When Richard Ebright scans through a biology textbook, many of the illustrations are intimately familiar, especially when he gets to the sections on transcription—the process by which DNA is rendered into RNA messages. "We can always tell what parts of pictures in these sections come from our work," he says.

Since his days as a graduate student in the laboratory of Jon Beckwith at Harvard University, Ebright has been fascinated with the cell's transcription machinery and how it kick-starts gene expression. Experiments he conducted at Harvard from 1981 to 1987 and at the Institute Pasteur in Paris, from 1985 to 1987 contributed to understanding how transcription factors recognize their binding sites on DNA. This process had been a black box until then.

After joining the faculty at Rutgers University in 1987, Ebright started asking more detailed questions about these proteins. "Some researchers focus on one experimental method and move from question to question. In contrast, we have stayed with one series of questions and applied different, increasingly more sophisticated, experimental methods to answer them," he explains.

One of the first questions on the list was, what does a transcription factor do when it gets to its DNA site? He used a variety of molecular genetics, biophysical, and structural biology methods to explore this issue, and by the mid to late 1990s had revealed basic principles of how a transcription factor that activates transcription sends its signal to the general transcriptional machinery. Ebright then turned his attention to the next black box.

During the late 1990s, Ebright shifted his primary focus to RNA polymerase, the component of the general transcription machinery responsible for synthesizing RNA. In particular, he wanted to understand how RNA polymerase starts the process of transcription (initiation), strings together nucleotides (elongation), and eventually comes off the DNA (termination). Three major advances that occurred in the late 1990s aided the study of these processes. The first was the determination of high-resolution structures of RNA polymerase, which allowed researchers to "see" how the enzyme is organized. The second was the development of methods to detect and characterize single molecules in solution, which allows researchers to "watch" individual molecules of the enzyme interact, move, and change conformation as they carry out reactions. And the third was the development of powerful methods to attach small probes, such as cross-linking groups and fluorescent groups, at specific sites within large biomolecules.

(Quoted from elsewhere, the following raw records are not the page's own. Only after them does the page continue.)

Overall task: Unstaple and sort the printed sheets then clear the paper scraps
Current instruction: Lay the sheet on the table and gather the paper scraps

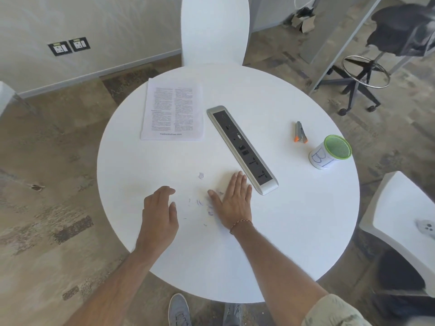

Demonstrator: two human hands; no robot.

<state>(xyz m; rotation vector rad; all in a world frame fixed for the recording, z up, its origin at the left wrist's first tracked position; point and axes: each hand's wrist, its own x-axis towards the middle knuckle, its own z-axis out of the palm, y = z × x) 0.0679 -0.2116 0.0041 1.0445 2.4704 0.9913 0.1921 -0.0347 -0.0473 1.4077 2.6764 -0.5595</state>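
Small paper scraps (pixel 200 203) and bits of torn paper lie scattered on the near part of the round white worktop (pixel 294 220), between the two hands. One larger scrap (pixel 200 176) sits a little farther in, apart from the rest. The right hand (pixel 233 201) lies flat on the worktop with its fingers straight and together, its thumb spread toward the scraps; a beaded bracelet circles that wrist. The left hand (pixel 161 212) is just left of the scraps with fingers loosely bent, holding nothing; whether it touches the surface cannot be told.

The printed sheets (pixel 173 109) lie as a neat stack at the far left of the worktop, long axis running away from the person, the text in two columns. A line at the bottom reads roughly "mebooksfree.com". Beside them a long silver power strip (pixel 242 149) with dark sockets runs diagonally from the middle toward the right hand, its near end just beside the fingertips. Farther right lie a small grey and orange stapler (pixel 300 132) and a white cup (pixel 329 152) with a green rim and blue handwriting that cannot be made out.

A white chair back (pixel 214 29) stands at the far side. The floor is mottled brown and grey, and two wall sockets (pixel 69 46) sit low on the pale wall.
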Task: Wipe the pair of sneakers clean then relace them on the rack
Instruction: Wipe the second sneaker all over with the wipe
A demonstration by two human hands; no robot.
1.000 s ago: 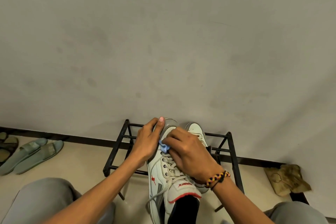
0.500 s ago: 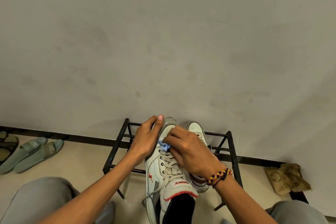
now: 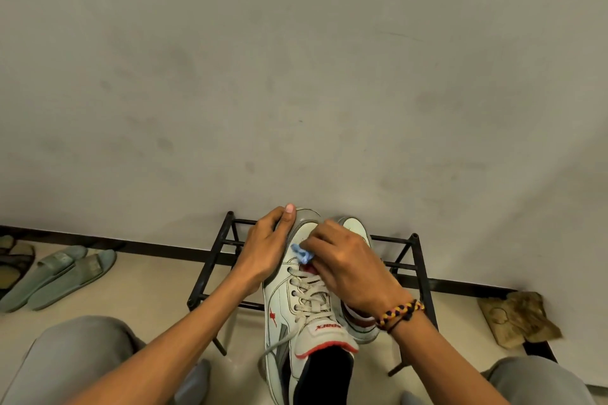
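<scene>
Gripping the toe end of the white laced sneaker with grey panels and a red-trimmed tongue (image 3: pixel 297 312), the left hand (image 3: pixel 266 250) has its fingers curled over the shoe's left side and its thumb laid up along the grey toe cap. The heel of that shoe points toward the camera, its dark opening in plain sight at the bottom of the frame, and a loose grey lace end trails off to the left near the heel.

The right hand (image 3: pixel 348 270) pinches a small crumpled light-blue cloth (image 3: pixel 303 253), fingers bunched round it, and the cloth is pressed onto the white upper just above the top of the lacing. A braided yellow, red and dark bracelet (image 3: pixel 399 314) sits on that wrist. The two hands are close together over the front of the shoe, nearly touching.

Right behind the right hand lies the second white sneaker (image 3: pixel 353 228), only its rounded toe and a bit of its red-striped heel showing. It rests on the low black metal bar rack (image 3: pixel 418 260), which stands against the pale grey wall (image 3: pixel 296 76). Whether the held shoe rests on the rack or is lifted off it, that cannot be told.

On the beige floor at far left sits a pair of grey-green slide sandals (image 3: pixel 62 276). At far right lies a crumpled brownish rag (image 3: pixel 516 319).
</scene>
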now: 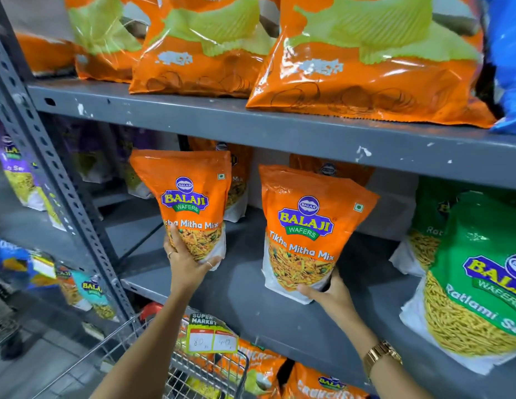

Using a method called fluorescence resonance energy transfer (FRET), Ebright's group placed pairs of fluorescent probes at strategic sites on RNA polymerase and then measured distances between the probes at different stages of transcription. "It's like figuring out how a car works. If you put a probe on a piston and a probe on the engine block, you could see how the piston moves relative to the engine block," he explains. "If you then repeat this process for each other key pair of engine components and drive train components, you could deduce the full operation of the engine and drive train."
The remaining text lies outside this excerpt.